Petrolio sotto i 60 dollari: Opec+ decide di pompare ancora di più, perché qui la follia non ha limiti

Petrolio sotto i 60 dollari: Opec+ decide di pompare ancora di più, perché qui la follia non ha limiti

Il petrolio continua la sua discesa nei mercati internazionali. Il Brent, il greggio che fa da riferimento per l’Europa, si attesta attorno ai 60 dollari al barile, 15 dollari in meno rispetto al mese scorso, con una meravigliosa flessione del 20%. A contribuire a questa brillante caduta è stata la decisione dell’Opec+ (l’organizzazione ben poco segreta dei principali paesi produttori, che include anche la Russia) adottata sabato scorso. Il cartello ha deciso di continuare a pompare petrolio, nonostante i prezzi già miseri e le prospettive di un rallentamento economico imminente. Davvero geniale!

La quantità di greggio sul mercato salirà di 400.000 barili al giorno a partire dal prossimo giugno, mentre il consumo globale si attesta attorno ai 100 milioni di barili al giorno. Insomma, più offerta per una domanda che potrebbe anche calare. Che genialata! Ciò si traduce in prezzi più bassi. Qualcuno potrebbe pensare che sia una buona notizia per le aziende e i consumatori: il costo dei carburanti diminuirà e, sorprendentemente, anche quello dell’energia utilizzata per produrre i beni. Ma chi siamo noi per sperare in meno pressioni inflazionistiche? Uh, che gioia per le banche centrali!

Naturalmente, gli effetti nefasti per i paesi produttori sono un’altra storia. Questi ultimi devono prestare attenzione a quanto petrolio immettono sul mercato. Prezzi elevati aumentano i ricavi, ma se i prezzi salgono troppo, i consumatori si sentono in diritto di limitare il consumo di idrocarburi oppure di orientarsi verso fonti energetiche alternative. La decisione dell’Opec+, quindi, sembra più un frutto di un “regolamento di conti” tra le fazioni interne che una valutazione ponderata della situazione di mercato. I membri dell’Opec comprendono attualmente Arabia Saudita, Emirati Arabi, Kuwait, Libia, Nigeria, Algeria, Venezuela, Gabon, Iran, Iraq, Congo e Guinea.
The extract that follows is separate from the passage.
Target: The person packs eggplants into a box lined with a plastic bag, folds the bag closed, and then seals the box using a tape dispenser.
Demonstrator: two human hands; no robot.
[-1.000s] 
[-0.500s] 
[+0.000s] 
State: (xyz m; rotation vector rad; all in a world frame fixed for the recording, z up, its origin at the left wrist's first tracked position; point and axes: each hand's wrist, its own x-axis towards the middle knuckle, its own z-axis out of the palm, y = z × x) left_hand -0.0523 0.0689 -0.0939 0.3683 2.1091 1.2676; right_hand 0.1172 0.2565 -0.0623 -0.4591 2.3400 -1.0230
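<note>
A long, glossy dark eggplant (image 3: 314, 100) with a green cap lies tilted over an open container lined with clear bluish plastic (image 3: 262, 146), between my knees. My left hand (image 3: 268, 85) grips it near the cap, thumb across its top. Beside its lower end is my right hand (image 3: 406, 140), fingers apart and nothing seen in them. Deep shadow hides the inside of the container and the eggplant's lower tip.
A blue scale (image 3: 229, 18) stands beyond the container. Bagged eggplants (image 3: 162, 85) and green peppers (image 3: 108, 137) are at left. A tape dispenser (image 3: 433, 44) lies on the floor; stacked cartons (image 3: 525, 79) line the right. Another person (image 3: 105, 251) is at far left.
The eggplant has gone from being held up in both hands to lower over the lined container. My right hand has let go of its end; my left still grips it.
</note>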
Con la formula “Opec+”, si aggiungono anche la Russia, il Messico, il Kazakistan, l’Azerbaijan, il Bahrein, il Brunei, la Malesia, l’Oman, il Sudan e il Sudan del Sud.

La decisione di incrementare la produzione è stata assunta dai paesi “leader” (belli e dannati Arabia Saudita e Russia, rispettivamente il secondo e il terzo produttore mondiale) per “punire” quelli membri che osano oltrepassare le quote produttive concordate, cominciando dal Kazakistan. Un cambio di strategia che ha già precedentemente provocato un crollo dei prezzi. Secondo Ajay Parmar, direttore dell’analisi petrolifera di ICIS a Bloomberg, l’aumento dell’Opec+ è “semplicemente inassorbibile” dal mercato. “La crescita della domanda è debole, soprattutto con la recente imposizione dei dazi”, ha poi aggiunto, come se fosse una sorprendente rivelazione. E non finisce qui: la banca statunitense Morgan Stanley ha deciso di ridurre le previsioni di prezzo, stilando un barile a 62,5 dollari per il terzo e quarto trimestre del 2025, cinque dollari in meno rispetto alle previsioni simpaticamente ottimiste di prima.